Sunday, June 14, 2009

Ancient versus Modern Ethical Systems and Conservatism

Kathrine Dalton, over at Front Porch Republic, (one of my favorite blogs), has a great post on Thomas Flemming's book on the superiority of ancient to modern ethical systems. It begins:

"Those of us foolish enough to call ourselves “conservative” are forced to admit that culturally and politically at least we live amidst less and less worth conserving. We can and should continue to mind our own business, and tackle daily life as cheerfully as possible, but some days one wants to take up the fight for the reformation of this bloated and addled culture of ours. Where to find a cudgel? With a culture on the skids, the regressively-minded must acknowledge that it is not enough to look back a decade or two, or a lifetime or two, for what we would restore and retain. We have to look back a good deal further than that.
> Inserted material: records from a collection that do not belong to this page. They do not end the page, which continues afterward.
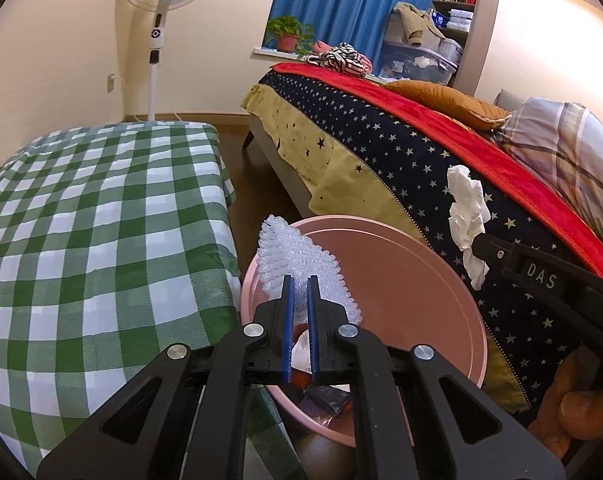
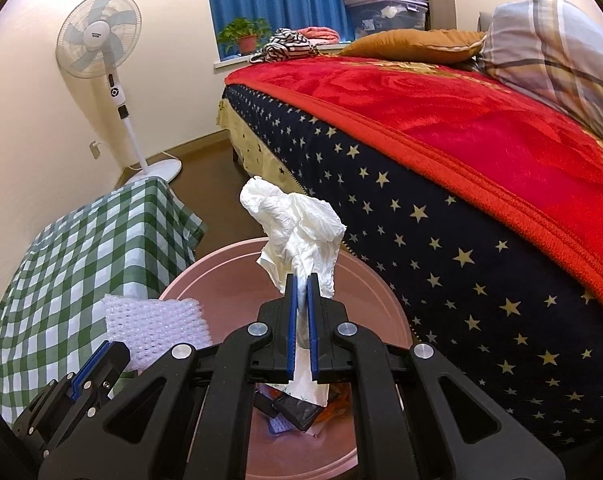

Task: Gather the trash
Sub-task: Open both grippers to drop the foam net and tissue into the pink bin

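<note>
My left gripper [image 1: 300,280] is shut on a piece of clear bubble wrap [image 1: 293,260], held over the near rim of a pink bin [image 1: 421,300]. My right gripper [image 2: 301,280] is shut on a crumpled white tissue [image 2: 297,220], above the same pink bin [image 2: 221,280]. Wrappers and paper lie at the bin's bottom [image 2: 297,408]. From the left wrist camera, the right gripper [image 1: 481,246] and its tissue [image 1: 467,216] show at the right. From the right wrist camera, the left gripper [image 2: 101,354] and the bubble wrap [image 2: 157,328] show at the lower left.
A table with a green checked cloth [image 1: 101,220] stands left of the bin. A bed with a starred cover and red blanket [image 2: 481,152] runs along the right. A standing fan [image 1: 157,20] is by the far wall. A person's thumb [image 1: 585,408] shows at the lower right.
</note>
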`<state>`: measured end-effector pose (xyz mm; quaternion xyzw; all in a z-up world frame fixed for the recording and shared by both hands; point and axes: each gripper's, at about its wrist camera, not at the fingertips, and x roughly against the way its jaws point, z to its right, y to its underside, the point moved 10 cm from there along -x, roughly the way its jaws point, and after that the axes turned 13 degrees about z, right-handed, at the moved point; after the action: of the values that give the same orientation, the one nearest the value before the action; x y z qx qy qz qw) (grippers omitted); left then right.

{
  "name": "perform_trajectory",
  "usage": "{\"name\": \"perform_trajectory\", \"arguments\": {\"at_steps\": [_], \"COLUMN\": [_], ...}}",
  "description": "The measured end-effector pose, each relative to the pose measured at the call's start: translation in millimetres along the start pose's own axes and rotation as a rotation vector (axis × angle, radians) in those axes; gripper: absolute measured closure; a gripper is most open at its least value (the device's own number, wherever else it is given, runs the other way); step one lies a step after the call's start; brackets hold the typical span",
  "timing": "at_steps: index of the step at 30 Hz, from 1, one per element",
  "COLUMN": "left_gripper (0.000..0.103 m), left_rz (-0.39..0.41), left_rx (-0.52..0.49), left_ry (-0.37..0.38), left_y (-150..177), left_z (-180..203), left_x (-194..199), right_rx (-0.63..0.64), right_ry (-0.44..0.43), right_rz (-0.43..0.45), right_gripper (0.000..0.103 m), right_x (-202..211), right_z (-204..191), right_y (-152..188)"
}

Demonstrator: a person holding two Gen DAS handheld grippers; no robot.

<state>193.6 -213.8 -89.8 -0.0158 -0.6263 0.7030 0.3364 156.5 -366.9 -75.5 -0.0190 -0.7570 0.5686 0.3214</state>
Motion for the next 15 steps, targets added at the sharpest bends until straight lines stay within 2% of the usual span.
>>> {"name": "perform_trajectory", "arguments": {"at_steps": [10, 11, 12, 13, 14, 15], "left_gripper": [0.096, 0.088, 0.081, 0.066, 0.058, 0.057], "left_rz": [-0.031, -0.042, -0.053, -0.057, -0.058, -0.057], "left_rx": [-0.015, -0.014, -0.018, -0.024, -0.028, -0.030], "left_ry": [0.056, 0.074, 0.085, 0.089, 0.093, 0.095], "left_y": [0, 1, 2, 3, 2, 1], "left_z": [7, 8, 10, 10, 10, 9], "left_x": [-7, -7, -6, -5, -2, 1], "right_rx": [-0.039, -0.039, -0.040, -0.044, -0.050, -0.053], "right_ry": [0.003, 0.006, 0.015, 0.021, 0.026, 0.027], "right_rz": [0.001, 0.002, 0.006, 0.012, 0.024, 0.029], "right_gripper": [0.094, 0.089, 0.076, 0.066, 0.051, 0.046], "right_x": [4, 6, 9, 11, 15, 18], "right_z": [9, 10, 11, 13, 14, 14], "right_y": [-2, -3, -4, -5, -8, -9]}}
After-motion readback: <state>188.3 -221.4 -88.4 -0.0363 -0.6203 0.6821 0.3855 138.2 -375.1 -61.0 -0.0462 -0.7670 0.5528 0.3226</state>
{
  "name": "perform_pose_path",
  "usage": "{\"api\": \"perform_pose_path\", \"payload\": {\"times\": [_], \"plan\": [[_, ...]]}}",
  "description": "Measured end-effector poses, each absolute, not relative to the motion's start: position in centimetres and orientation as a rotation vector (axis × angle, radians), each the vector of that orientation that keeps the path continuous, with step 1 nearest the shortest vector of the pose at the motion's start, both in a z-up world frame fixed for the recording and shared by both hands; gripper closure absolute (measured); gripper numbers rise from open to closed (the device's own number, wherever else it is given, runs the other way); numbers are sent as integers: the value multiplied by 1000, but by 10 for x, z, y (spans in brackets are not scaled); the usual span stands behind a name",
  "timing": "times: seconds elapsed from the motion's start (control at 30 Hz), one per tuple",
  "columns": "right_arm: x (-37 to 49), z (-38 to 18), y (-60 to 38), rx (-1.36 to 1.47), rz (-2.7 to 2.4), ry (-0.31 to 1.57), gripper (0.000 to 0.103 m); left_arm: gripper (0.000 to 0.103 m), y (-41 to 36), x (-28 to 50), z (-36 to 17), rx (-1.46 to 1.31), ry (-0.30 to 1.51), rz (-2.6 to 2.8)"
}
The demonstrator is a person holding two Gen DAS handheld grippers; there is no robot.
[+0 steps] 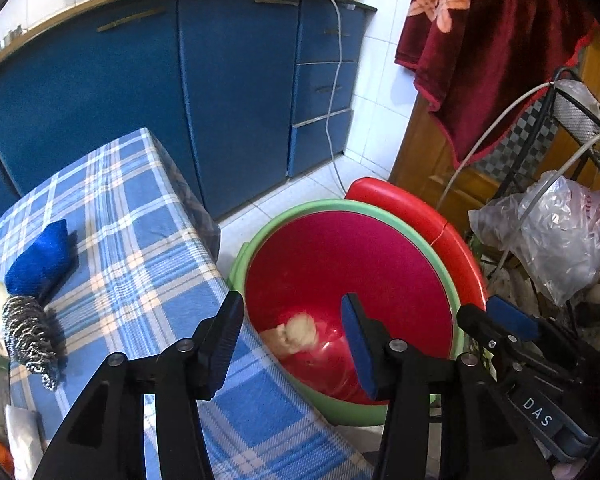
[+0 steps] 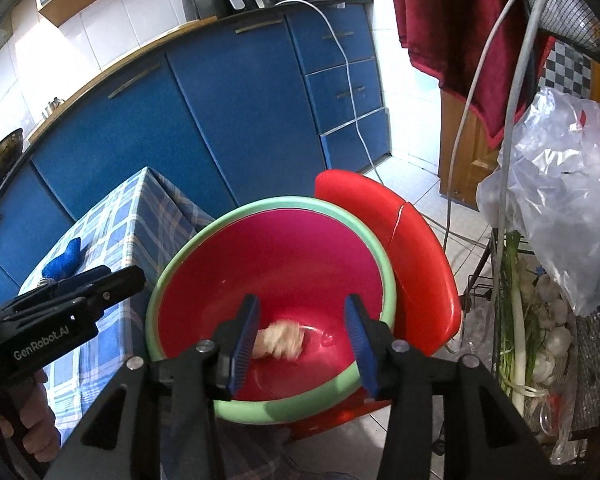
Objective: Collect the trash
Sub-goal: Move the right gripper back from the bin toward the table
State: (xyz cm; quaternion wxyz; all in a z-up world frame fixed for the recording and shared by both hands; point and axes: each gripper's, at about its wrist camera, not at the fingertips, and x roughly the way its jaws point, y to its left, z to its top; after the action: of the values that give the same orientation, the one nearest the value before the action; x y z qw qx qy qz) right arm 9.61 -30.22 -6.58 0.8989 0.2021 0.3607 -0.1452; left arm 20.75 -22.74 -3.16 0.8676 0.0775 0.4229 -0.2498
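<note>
We hold our right gripper (image 2: 302,338) spread wide and empty above the green-rimmed red basin (image 2: 188,276), where a crumpled, blurred paper wad (image 2: 280,342) lies near the bottom. Our left gripper (image 1: 292,344) is also released, grasping nothing, over the table's right edge beside the basin. On the checked tablecloth (image 1: 140,264), near its left edge, sit a steel scourer (image 1: 30,334) and a blue sponge (image 1: 40,258).
</note>
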Motion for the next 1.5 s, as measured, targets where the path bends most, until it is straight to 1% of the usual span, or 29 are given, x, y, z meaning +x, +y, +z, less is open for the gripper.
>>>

While Thomas Fleming is not the first or the only to make this argument, he has long been making it, and it is one that comes naturally to a Greek Ph.D., a traditionalist Catholic, and the longtime editor of the paleoconservative magazine Chronicles. The central argument of his 2004 book, The Morality of Everyday Life: Rediscovering an Ancient Alternative to the Liberal Tradition, is that the traditions of the ancient Greeks, Jews, Romans, and Medieval Christians (as well as Eastern cultures) can provide us with tools for sorting through the moral dilemmas of daily life much better than what Enlightenment ethicists and their modern children offer us."
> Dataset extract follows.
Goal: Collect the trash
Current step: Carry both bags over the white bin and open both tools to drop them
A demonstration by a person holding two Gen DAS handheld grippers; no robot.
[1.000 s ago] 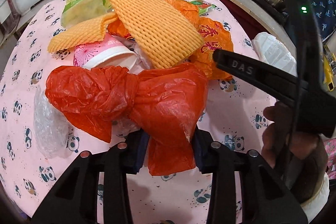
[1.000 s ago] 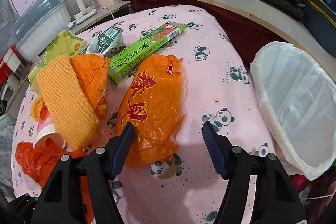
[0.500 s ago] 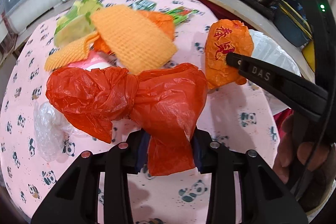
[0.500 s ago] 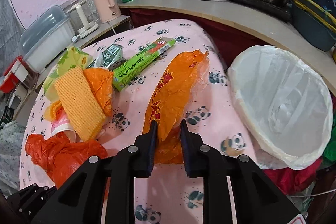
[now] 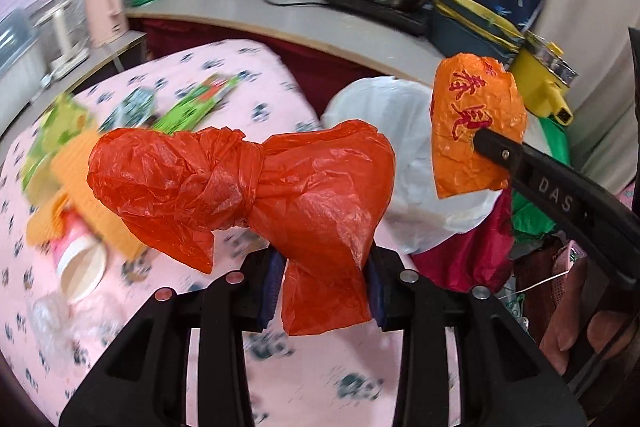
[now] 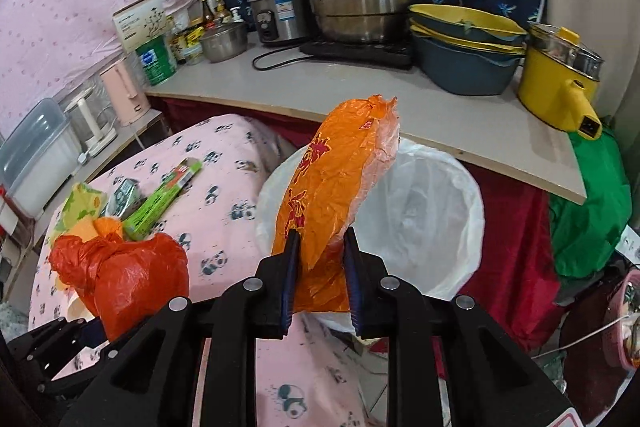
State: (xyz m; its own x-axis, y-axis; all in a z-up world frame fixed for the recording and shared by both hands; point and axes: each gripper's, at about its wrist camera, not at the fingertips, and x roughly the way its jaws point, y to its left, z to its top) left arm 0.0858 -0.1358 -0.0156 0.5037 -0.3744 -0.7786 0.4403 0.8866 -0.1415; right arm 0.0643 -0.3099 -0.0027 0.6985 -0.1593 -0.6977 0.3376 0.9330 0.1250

She notes that he is right that the individualistic and rationalistic ideas of the "Enlightenment" arose largely in opposition to orthodox Christianity and she also notes that: "In opposition Dr. Fleming cites Greek philosophers, Roman law, church fathers and Jesus Himself to support the argument for personal ties and particularity—what most of us would call common sense and common humanity." The whole post is worth reading.

But I confess that what struck me most was the way Flemming and Dalton both take a very straight-forward and matter-of-fact stance against modernity as a whole as constituting real conservativism. This is the kind of thinking in which we need to engage if we are to get our heads around the real issues we face. Conservatives are not just liberals who are not in a hurry; they are serious about rejecting much of what passes for conventional wisdom and incontrovertable facts of life.